RoutePattern defines a pattern for matching routes by examining both the HTTP method and the path. In addition to specifying a method, patterns contain segment patterns, which can consist of literals, integers, longs, and other segment types.

A RoutePattern is composed of a Method and a PathCodec:

case class RoutePattern[A](method: Method, pathCodec: PathCodec[A])

To create a Route we need to create a RoutePattern and then bind it to a handler using the -> operator:

import zio.http._

Routes(
Method.GET / "health-check" -> Handler.ok,
)

In the above example, Method.Get / "health-check" represents a RoutePattern used to match incoming requests with the appropriate path and method.

Building RoutePatterns​

Typically, the entry point for creating a route pattern is Method:

// GET /users
val pattern: RoutePattern[Unit] =
Method.GET / "users"

To match a path segment, various methods like string, int, long, and uuid are available.

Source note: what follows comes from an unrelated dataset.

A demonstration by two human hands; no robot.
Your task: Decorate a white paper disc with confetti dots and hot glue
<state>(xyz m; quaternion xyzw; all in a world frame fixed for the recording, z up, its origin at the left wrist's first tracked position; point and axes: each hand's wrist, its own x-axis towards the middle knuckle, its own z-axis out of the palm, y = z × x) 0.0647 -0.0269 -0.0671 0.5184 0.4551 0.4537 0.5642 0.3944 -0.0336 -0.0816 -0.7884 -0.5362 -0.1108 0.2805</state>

For example, let's enhance the previous example to match a user id of type Int:

// GET /users/:user-id
val pattern2: RoutePattern[Int] =
Method.GET / "users" / int("user-id")

The type of the RoutePattern becomes Int because it matches a path segment of type Int.

Multiple path segments can be matched by combining multiple PathCodec values. Let's extend the example to match a post id of type String:

// GET /users/:user-id/posts/:post-id
val pattern2: RoutePattern[(Int, String)] =
Method.GET / "users" / int("user-id") / "posts" / string("post-id")

With more path segments, the type of the RoutePattern becomes a tuple of the types of the path segments, in this case, (Int, String).

Matching Methods​

The Method data type represent an HTTP method, and it offers the following predefined HTTP methods: GET, POST, PUT, DELETE, PATCH, DELETE, TRACE, OPTIONS, HEAD, TRACE and CONNECT.

The METHOD.ANY is a wildcard method that matches any method.